Morgan Stanley taps OpenShift Virtualization for private cloud refresh

Morgan Stanley's planned use of OpenShift Virtualization goes beyond initial workload migration -- it intends to make OpenShift Virtualization and nested OpenShift clusters a permanent part of an update to its global private cloud over the next year, which spans 51 availability zones worldwide.

Nested Red Hat OpenShift
Red Hat nested OpenShift diagram

Nested OpenShift clusters refers to an architecture that uses KubeVirt to virtualize the OpenShift Kubernetes control plane and, in Morgan Stanley's case, distribute traffic to it using a network bridge among a three-way infrastructure cluster of virtual machines. This virtualized control plane then hosts virtual tenant clusters for individual business units within the company (see diagram).

"If you have an entire infrastructure cluster go down, the tenant clusters will go on functioning," said Arvin Amirian, a senior consultant at Red Hat who co-presented with White during the virtual session. "In development, this allows us to do very quick deployment and testing for new configurations and versions of OpenShift, so each infrastructure developer can have their own cluster to play around with, without affecting anybody else. The same goes for [tenants] as well."
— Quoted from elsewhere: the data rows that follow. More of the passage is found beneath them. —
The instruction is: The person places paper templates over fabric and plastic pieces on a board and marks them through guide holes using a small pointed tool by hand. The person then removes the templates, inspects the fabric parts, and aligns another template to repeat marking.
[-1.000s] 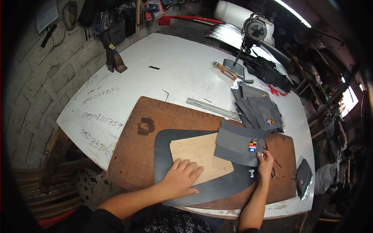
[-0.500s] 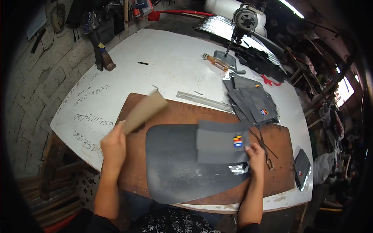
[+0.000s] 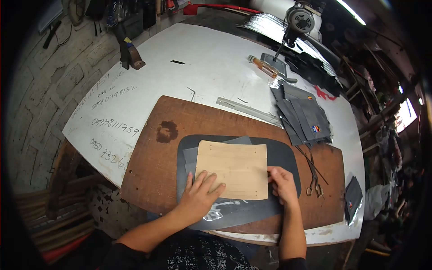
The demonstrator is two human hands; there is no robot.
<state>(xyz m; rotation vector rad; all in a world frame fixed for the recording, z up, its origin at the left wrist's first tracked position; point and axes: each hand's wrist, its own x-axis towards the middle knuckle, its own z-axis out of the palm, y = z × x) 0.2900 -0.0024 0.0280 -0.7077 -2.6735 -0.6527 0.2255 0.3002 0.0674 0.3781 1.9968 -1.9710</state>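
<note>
Tan card template [image 3: 234, 168] lies over grey panel [image 3: 191, 155] on dark mat [image 3: 284, 155]. Looks light, bendy, creasable; take side edges. Left hand [image 3: 199, 198], fingers spread, rests on near-left corner. Right hand [image 3: 282, 183] curls at right edge; can't tell if pinching. Scissors [image 3: 313, 174] right, panel stack [image 3: 308, 119] far right.
</note>
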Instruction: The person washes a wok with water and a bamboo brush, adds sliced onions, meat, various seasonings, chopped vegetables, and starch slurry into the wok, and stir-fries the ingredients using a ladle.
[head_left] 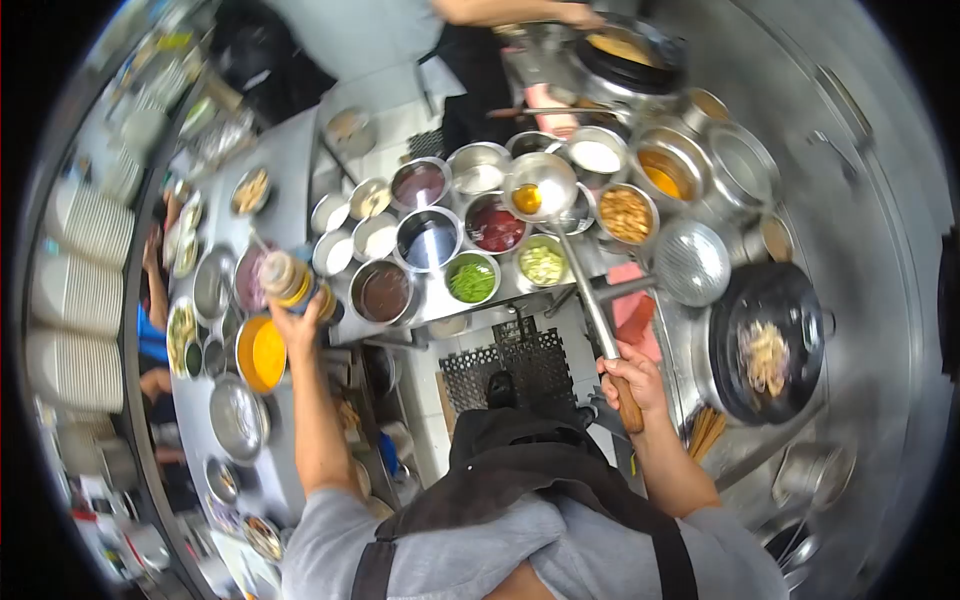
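While the right hand (635, 383) is clenched around the wooden handle of a long ladle (590, 290), the left hand (298, 328) is wrapped about a yellow-labelled bottle (288, 282), near a bowl of orange-yellow liquid (243, 352). The ladle's cup, holding something yellow-orange, hangs over the crowded metal bowls and partly hides those behind it. Chopped greens (472, 279) fill one bowl. To the right, a perforated strainer (692, 262) lies between the ladle and a black wok (735, 310) containing pale food (764, 358).
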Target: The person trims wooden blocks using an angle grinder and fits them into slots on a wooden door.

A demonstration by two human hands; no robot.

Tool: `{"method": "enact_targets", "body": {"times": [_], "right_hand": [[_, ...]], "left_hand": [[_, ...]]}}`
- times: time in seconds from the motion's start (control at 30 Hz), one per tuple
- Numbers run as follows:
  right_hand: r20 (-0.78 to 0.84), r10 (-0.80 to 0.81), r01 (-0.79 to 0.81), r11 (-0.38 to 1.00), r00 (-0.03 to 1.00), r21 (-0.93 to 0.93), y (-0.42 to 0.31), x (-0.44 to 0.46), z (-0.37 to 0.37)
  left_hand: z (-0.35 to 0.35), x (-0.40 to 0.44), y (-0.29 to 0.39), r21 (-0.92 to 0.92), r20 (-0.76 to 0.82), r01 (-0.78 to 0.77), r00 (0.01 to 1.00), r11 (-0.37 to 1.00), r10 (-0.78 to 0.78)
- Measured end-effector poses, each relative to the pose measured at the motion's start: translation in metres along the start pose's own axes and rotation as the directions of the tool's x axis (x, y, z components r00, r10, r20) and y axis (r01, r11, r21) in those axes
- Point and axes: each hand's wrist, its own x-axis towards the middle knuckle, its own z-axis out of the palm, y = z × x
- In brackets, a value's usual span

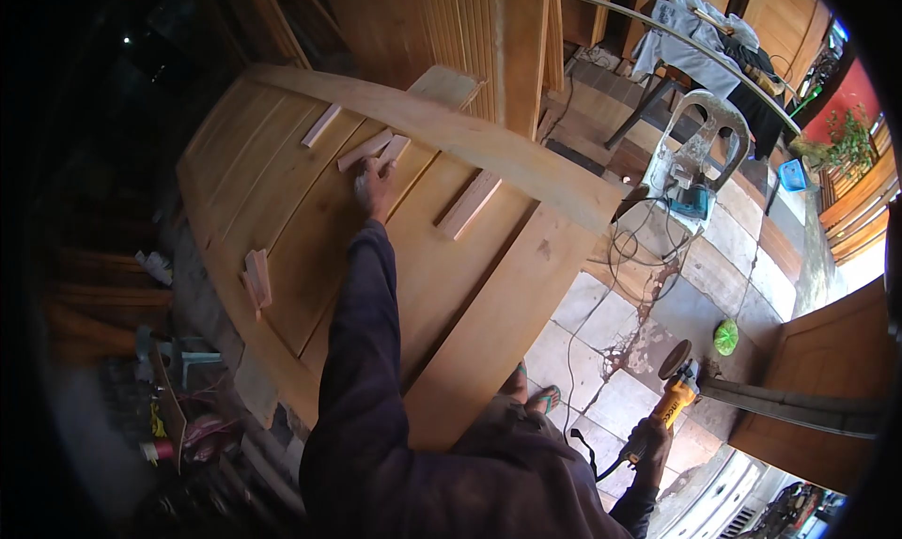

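A large wooden door panel point(310, 201) with grooved boards and a raised frame lies in front of me. My left hand point(376, 189) reaches over it, its fingers closed on a short wood block point(396, 151). Another wood block point(364, 152) lies against that one. My right hand point(648, 442), low at my side, grips a yellow angle grinder point(673, 403) by its body. The grinder's round brown disc point(675, 359) points up and away from the panel. A wider wood block point(470, 203) rests to the right of my left hand.
More wood pieces point(321, 125) and a small stack point(256, 280) lie on the panel. A dusty plastic chair point(695, 154) holds a teal power tool point(691, 202). Cords point(615, 257) trail over the tiled floor point(601, 304), where a green bundle point(725, 337) lies. Wooden panels point(470, 31) stand behind.
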Motion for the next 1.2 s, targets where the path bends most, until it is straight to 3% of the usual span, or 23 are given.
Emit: {"method": "enact_targets", "body": {"times": [0.07,0.17,0.23,0.27,0.37,0.47,0.57,0.67,0.8,0.93,1.07,1.17,1.2], "right_hand": [[-0.003,-0.007,0.007,1.0,1.0,-0.008,-0.006,-0.008,0.008],[-0.057,-0.031,0.03,0.999,0.998,-0.013,-0.021,-0.025,0.033],[-0.086,-0.03,0.03,1.0,0.996,-0.005,-0.025,-0.026,0.04],[-0.093,-0.025,0.026,1.0,0.995,0.003,-0.024,-0.026,0.042],[-0.097,-0.014,0.017,1.0,0.995,0.025,-0.017,-0.025,0.043],[-0.113,-0.012,0.015,1.0,0.994,0.022,-0.019,-0.023,0.051],[-0.11,-0.012,0.014,1.0,0.994,0.011,-0.024,-0.022,0.068],[-0.05,0.026,-0.025,1.0,0.998,0.016,-0.02,-0.012,0.058],[0.13,0.082,-0.089,0.995,0.988,0.054,-0.01,0.02,0.036],[0.041,0.007,-0.007,1.0,0.999,0.003,-0.037,0.005,0.084],[0.05,0.033,-0.032,0.999,0.998,-0.017,-0.042,0.008,0.085],[0.053,0.045,-0.044,0.999,0.998,-0.015,-0.044,0.011,0.085],[0.063,0.041,-0.04,0.999,0.997,-0.014,-0.046,0.01,0.085]], "left_hand": [[-0.007,0.013,-0.018,0.137,-0.161,-0.004,0.987,0.991,0.027],[0.001,0.043,-0.07,-0.352,-0.025,0.056,0.997,0.934,-0.07],[-0.038,0.029,-0.026,0.049,-0.013,-0.035,0.999,0.998,0.036],[-0.06,0.019,0.001,0.25,0.01,-0.086,0.996,0.964,0.086],[-0.069,0.001,0.026,0.208,-0.079,-0.151,0.982,0.966,0.171],[-0.055,0.012,0.023,0.05,-0.104,-0.17,0.979,0.984,0.175],[-0.041,0.026,0.04,0.117,0.012,-0.036,0.999,0.992,0.035],[-0.017,0.031,0.006,-0.065,0.044,-0.025,0.999,0.998,0.028],[-0.051,0.018,0.041,0.066,-0.061,-0.162,0.984,0.985,0.166],[-0.036,0.017,0.047,0.139,-0.017,-0.097,0.995,0.986,0.1],[-0.022,0.02,0.035,-0.002,0.065,-0.017,0.998,1.0,0.017],[0.022,0.032,-0.007,-0.409,0.088,-0.004,0.995,0.913,0.044],[0.009,0.024,0.004,-0.279,-0.055,-0.11,0.994,0.954,0.099]]}}
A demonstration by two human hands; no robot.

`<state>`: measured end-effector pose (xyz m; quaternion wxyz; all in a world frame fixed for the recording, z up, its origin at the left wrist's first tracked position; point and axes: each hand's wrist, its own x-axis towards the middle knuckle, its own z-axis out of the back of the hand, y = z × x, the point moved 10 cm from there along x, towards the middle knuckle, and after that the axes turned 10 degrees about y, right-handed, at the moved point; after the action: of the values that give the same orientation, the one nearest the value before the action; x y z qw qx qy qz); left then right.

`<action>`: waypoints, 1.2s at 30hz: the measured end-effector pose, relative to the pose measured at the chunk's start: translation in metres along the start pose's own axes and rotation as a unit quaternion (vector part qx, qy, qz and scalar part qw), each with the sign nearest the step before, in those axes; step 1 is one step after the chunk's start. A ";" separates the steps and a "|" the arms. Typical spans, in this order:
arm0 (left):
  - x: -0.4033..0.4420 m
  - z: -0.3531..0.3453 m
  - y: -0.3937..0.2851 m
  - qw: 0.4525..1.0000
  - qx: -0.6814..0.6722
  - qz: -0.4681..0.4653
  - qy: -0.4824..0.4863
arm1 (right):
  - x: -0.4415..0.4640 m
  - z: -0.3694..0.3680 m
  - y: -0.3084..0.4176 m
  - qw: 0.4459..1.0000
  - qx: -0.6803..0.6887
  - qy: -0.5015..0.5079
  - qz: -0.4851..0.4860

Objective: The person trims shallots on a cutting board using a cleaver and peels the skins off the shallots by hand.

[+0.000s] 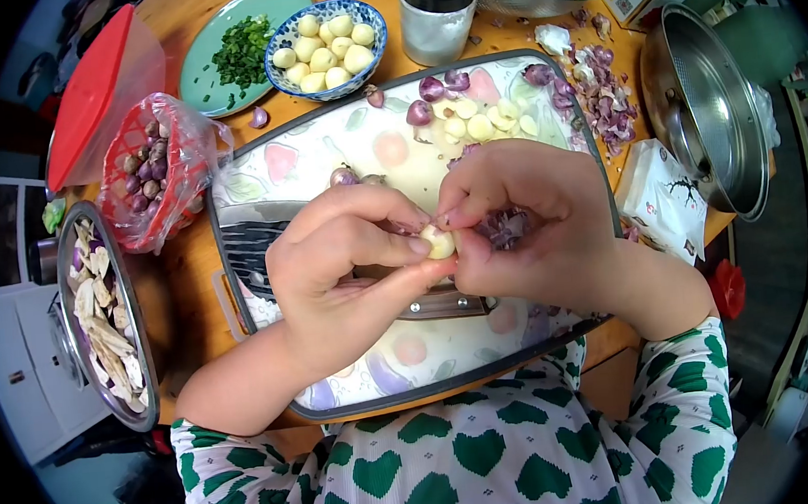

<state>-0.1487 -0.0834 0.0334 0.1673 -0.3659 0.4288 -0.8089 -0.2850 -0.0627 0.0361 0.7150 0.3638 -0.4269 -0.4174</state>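
Between my two hands, over the cutting board, is a pale peeled garlic clove. My left hand pinches it between thumb and fingertips. Closed against its other side are the thumb and fingers of my right hand, with purple skin showing in that palm. Under my hands lies a knife, its dark blade to the left and its riveted brown handle toward me. Unpeeled purple garlic bulbs and pale sliced pieces sit at the board's far side.
Beyond the board stand a patterned bowl of peeled garlic, a green plate with chopped greens, and a jar. A red basket of bulbs and a metal bowl are left. Loose skins and a steel pot lie right.
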 end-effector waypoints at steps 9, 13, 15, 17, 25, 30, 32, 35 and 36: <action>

Morgan Stanley hadn't intended to use nested OpenShift in production originally but is now considering supporting it for internal customers that want to host virtual clusters for their partners and clients, White said.

While OpenShift Virtualization will be a part of the Morgan Stanley private cloud beyond its initial deployment, the longer-term goal is to host the control plane using Kubernetes pods rather than virtual machines, White said.

A supported version of a pod-based OpenShift control plane is still at least 18 months to two years away, Amirian estimated in a follow-up online Q&A this week, in part because the bridge network nested OpenShift uses is currently better suited to a VM.

Overall, however, analysts maintain that case studies like Morgan Stanley's don't reflect the majority of IT organizations. They also doubt that OpenShift Virtualization or the Red Hat migration toolkit will significantly affect competition between Red Hat and other Kubernetes platform vendors such as VMware Tanzu and major public cloud providers.

"It won't change the game for OpenShift or Red Hat -- if you weren't already intending to move from VMware to OpenShift, this won't change that," said Gary Chen, an analyst at IDC. "Things like [OpenShift] Managed Cloud Services will matter much more."